Azraenn raises an eyebrow, dismissive. “What is it? What misdeed is so terrible to break you?”

“I murdered a child for no purpose, and I enjoyed it,” Eshairr admits bitterly.

“I have slain forty-three children. Humans and other lesser species. We purge colonies often; they breed like rats. We cannot tolerate our sacred lands being disturbed by apes who had no choice, shipped in by the thousands to suffer in a miserable frontier so they can be whipped to death in hopeless labor. Just more sacrifices to the altar of their carrion-god, discarded by the uncaring hand of some inbred noble who desires yet another personal estate on some rock that he could never have guessed belongs to us. And yet we care not what malign folly brought them there. Their sin is the same as vermin: existing where we do not want them.”

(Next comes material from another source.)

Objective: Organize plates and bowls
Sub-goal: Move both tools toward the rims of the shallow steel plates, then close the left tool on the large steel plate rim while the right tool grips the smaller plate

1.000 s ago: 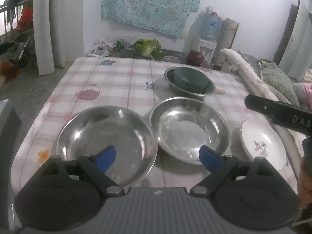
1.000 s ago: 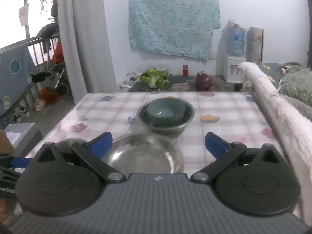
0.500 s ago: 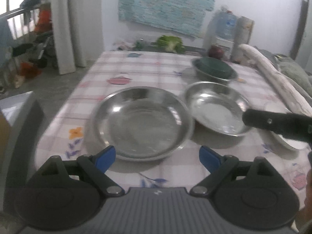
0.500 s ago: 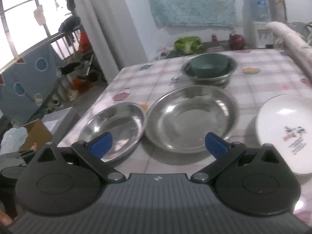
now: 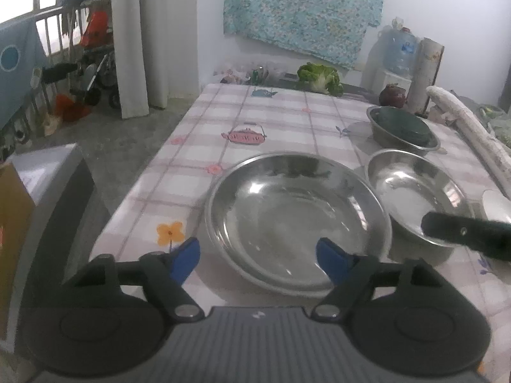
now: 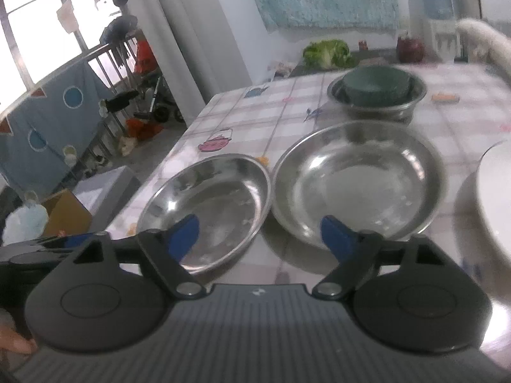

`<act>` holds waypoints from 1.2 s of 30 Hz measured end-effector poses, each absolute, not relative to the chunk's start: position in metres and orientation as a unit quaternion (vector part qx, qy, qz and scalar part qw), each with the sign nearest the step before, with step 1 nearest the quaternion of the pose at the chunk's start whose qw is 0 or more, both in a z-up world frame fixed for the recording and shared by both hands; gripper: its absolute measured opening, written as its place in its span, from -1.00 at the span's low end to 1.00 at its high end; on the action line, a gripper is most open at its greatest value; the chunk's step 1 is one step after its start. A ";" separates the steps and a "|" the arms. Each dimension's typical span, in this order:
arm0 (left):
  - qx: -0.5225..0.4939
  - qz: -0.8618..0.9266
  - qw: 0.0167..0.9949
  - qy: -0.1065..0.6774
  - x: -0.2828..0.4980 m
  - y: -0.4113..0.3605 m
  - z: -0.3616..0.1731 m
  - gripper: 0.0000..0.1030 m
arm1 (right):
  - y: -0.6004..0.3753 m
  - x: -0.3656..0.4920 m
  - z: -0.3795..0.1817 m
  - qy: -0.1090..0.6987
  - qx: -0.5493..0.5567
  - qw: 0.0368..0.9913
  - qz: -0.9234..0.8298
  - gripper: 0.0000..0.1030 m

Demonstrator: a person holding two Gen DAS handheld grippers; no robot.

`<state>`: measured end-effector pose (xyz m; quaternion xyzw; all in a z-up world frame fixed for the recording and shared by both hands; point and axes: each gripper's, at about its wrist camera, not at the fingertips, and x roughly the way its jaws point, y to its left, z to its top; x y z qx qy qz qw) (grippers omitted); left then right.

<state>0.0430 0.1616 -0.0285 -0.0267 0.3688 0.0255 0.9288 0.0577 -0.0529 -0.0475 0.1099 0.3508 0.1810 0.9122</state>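
Left wrist view: the left gripper (image 5: 258, 257) is held low over the near edge of a checked tablecloth (image 5: 255, 121). Its blue fingertips (image 5: 185, 260) are seen apart and are closing, with only the near rim of the large steel plate (image 5: 297, 220) lying between and beyond them; no contact with the pads can be made out. Just to the right of this plate, a second steel dish (image 5: 415, 194) is set, its rim touching or nearly touching the first. Farther back, a dark green bowl (image 5: 402, 124) is nested in a steel bowl (image 5: 383, 135). A black part of the right gripper (image 5: 466, 233) is seen over the second dish.

Right wrist view: the same gripper (image 6: 260, 236) is shown with its jaws apart and closing, nothing being clamped. Between and beyond its fingertips, the gap between the two steel dishes (image 6: 207, 204) (image 6: 357, 178) is seen. A white plate (image 6: 495, 198) is cut off by the right edge, apart from them. The green bowl (image 6: 375, 86) sits behind, inside its steel bowl (image 6: 412, 97).
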 end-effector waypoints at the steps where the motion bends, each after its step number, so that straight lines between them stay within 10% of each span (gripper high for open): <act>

“That you equate a necessary evil with what I have done is laughable,” Eshairr chuckles grimly.

“Necessary? To defend our territory and our legacy, perhaps. But have you never seen the throngs of filthy children packed into whatever hole passes for a sanctuary, sticky with snot and tears? How eagerly we step over the corpses of their parents to unleash our weapons upon the powerless, the pure. Oh, how we relish firing our hails of blades, cutting their crawling infants to bloody chunks. Bellowing our flames, burning them alive like pests, the smell of roasted mon’keigh ripe in the air. I’ve even done it with my bare hands, purely to enjoy snapping their soft, frail bones till there are no more screams left in them. It is an ecstasy that no other can match. Do you truly believe you alone have felt the thrill to take the most innocent of life, and enjoy it? It is one that Warriors of Khaine know well. And Morrigan breeds many of us.”

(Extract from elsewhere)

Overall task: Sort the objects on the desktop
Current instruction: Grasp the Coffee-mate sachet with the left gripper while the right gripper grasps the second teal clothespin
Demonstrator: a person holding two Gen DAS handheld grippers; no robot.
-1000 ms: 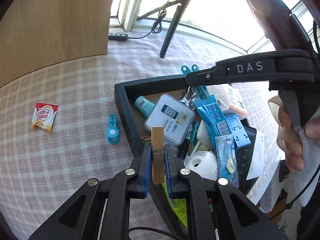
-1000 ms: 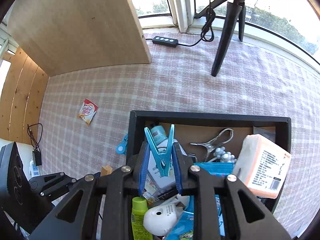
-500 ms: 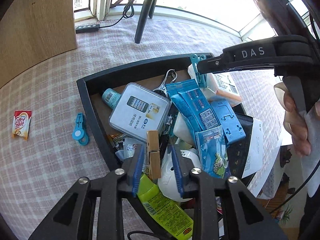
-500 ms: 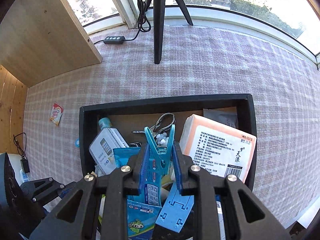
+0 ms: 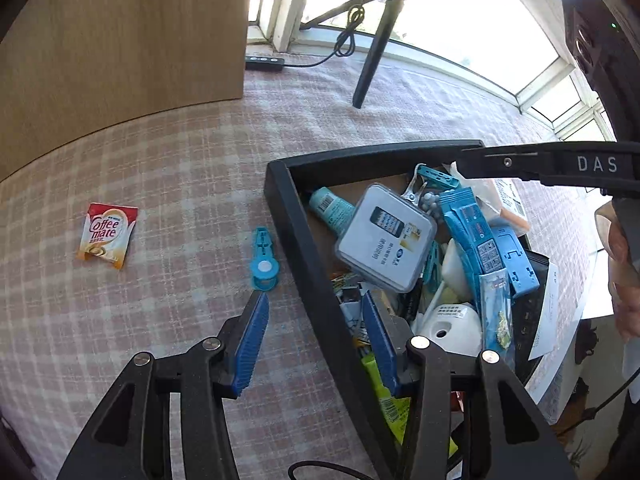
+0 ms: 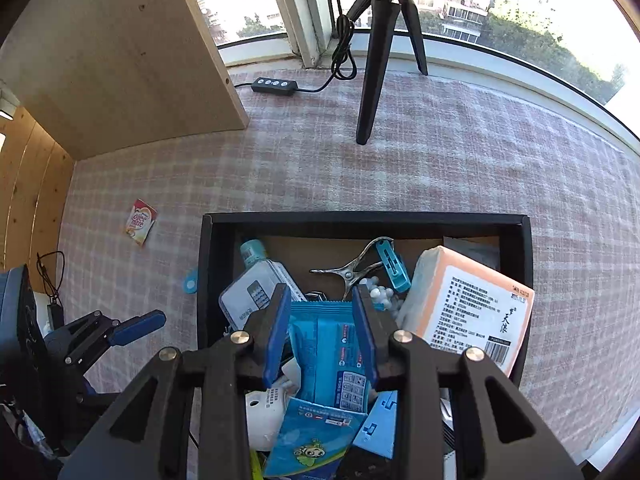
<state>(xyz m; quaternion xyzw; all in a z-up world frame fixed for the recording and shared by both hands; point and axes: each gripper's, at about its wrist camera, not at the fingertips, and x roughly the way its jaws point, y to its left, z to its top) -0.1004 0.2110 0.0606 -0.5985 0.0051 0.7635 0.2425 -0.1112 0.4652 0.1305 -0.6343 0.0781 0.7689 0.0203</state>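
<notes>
Left wrist view: the left tongs (image 5: 314,336) have just been opening and stand wide and empty, straddling the near wall of the black tray (image 5: 288,216). The remaining items, a blue clip (image 5: 263,262) and a coffee sachet (image 5: 106,235), lie on the checked bench beyond the tips. Both look light; the clip is rigid, best pinched across its shaft, the sachet limp and flat.

Right wrist view: the right tongs (image 6: 322,332) have just been opening, empty, over a blue packet (image 6: 330,354) in the tray.
</notes>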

Eshairr recoils. “You dare think we are alike!?”

“No. Nothing like me,” Azraenn answers coldly. “I actually struggle with the weight of what I have done. That is all I do when I meditate, searching for meaning in a meaningless Path. But I know you. You would never regret anything like this. Not truly. You are far too selfish and arrogant. You spit lies at me because you think our sisters would swallow the idea that you are plagued by guilt more easily than the truth.”

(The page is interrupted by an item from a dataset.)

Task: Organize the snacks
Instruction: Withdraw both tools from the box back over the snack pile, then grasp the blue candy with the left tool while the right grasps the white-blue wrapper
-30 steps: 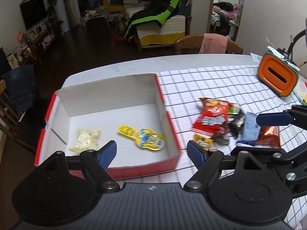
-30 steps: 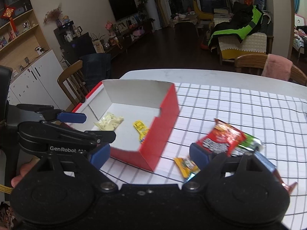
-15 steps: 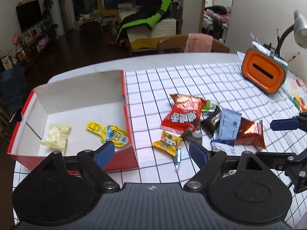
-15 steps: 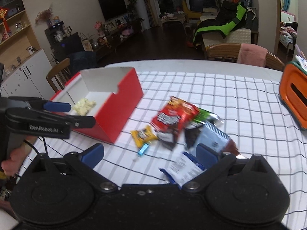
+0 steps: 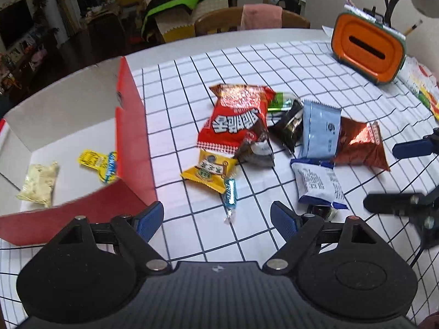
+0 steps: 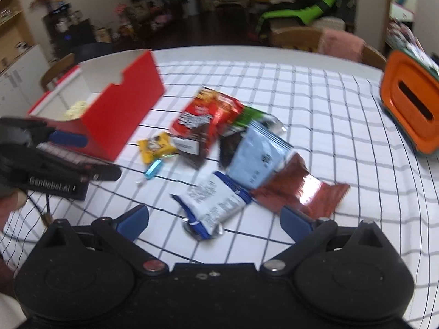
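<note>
A pile of snack packets lies on the checked tablecloth: a red bag [image 5: 236, 120], a yellow packet [image 5: 210, 171], a light blue packet [image 5: 319, 131], a copper bag [image 5: 359, 145] and a white-and-blue packet [image 5: 318, 183] [image 6: 214, 200]. My left gripper [image 5: 216, 220] is open and empty, with a small blue candy [image 5: 230, 194] just ahead of its jaws. My right gripper [image 6: 214, 222] is open wide, low over the near end of the white-and-blue packet without touching it. The red box [image 5: 131, 137] on the left holds a pale packet [image 5: 38, 183] and a yellow one [image 5: 96, 161].
An orange holder [image 5: 367, 52] with pens stands at the table's far right, beside a lamp and some printed paper. A wooden chair with a pink cloth [image 5: 260, 16] stands behind the table. In the right wrist view, my left gripper [image 6: 100, 155] is in front of the box.
Both grippers have moved right, away from the box, and down toward the snack pile. The right jaws stand wider than a second ago. The snacks have not moved.
</note>
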Tool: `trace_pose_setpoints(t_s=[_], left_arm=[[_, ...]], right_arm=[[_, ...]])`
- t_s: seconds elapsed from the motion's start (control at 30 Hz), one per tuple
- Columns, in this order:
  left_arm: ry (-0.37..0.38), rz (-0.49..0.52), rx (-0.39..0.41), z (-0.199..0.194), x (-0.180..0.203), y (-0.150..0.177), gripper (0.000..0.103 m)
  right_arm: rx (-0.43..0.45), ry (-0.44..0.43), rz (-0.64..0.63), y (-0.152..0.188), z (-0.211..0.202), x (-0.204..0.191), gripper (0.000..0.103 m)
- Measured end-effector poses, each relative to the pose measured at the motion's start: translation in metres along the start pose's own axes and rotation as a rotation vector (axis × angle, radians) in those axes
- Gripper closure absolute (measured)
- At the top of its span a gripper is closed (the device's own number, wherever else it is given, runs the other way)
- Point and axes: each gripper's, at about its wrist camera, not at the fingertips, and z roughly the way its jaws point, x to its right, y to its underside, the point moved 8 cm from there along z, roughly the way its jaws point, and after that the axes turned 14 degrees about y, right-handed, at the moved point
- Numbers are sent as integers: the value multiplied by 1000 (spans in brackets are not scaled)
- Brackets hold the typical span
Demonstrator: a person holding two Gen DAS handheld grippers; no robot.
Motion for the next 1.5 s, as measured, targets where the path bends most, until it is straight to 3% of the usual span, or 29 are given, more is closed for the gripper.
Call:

Eshairr falls silent. She is astonished. She can think of no other misdirection.

“You tried to blame the anguish of violation. Then you tried to blame the burden of sins. Neither are true. It is far simpler than that,” Azraenn observes. “You hate us.”

Eshairr smiles. It is an unhinged grin, one she quickly covers with a hand. She knows it is unnatural, to feel so amused at such an accusation. The pain of being caught out, the agony of the truth unveiled, of this presumptuous weakling, this hound-bitch and Ur-Ghul whor*, this prize flower of her Violet Garden that could never have enough of Eshairr’s most sensuous inventions, being so inarguably right. Most shameful of all, this was a Warrior who could not even save her from the Coven in the first place, a failure in every conceivable way. Eshairr’s pride is wounded. Yet she is aroused. She feels the desire to shed blood. To violate. To torture and maim.

The mask has fallen away. She managed to hold it together just long enough to escape, scrape together enough of the old Eshairr to convince even herself that she was glad to be back here among her wretched kin. But now, just before she could flee the vessel, before she could be free, truly free, she is exposed. And she loves it. Such perfect chaos and madness.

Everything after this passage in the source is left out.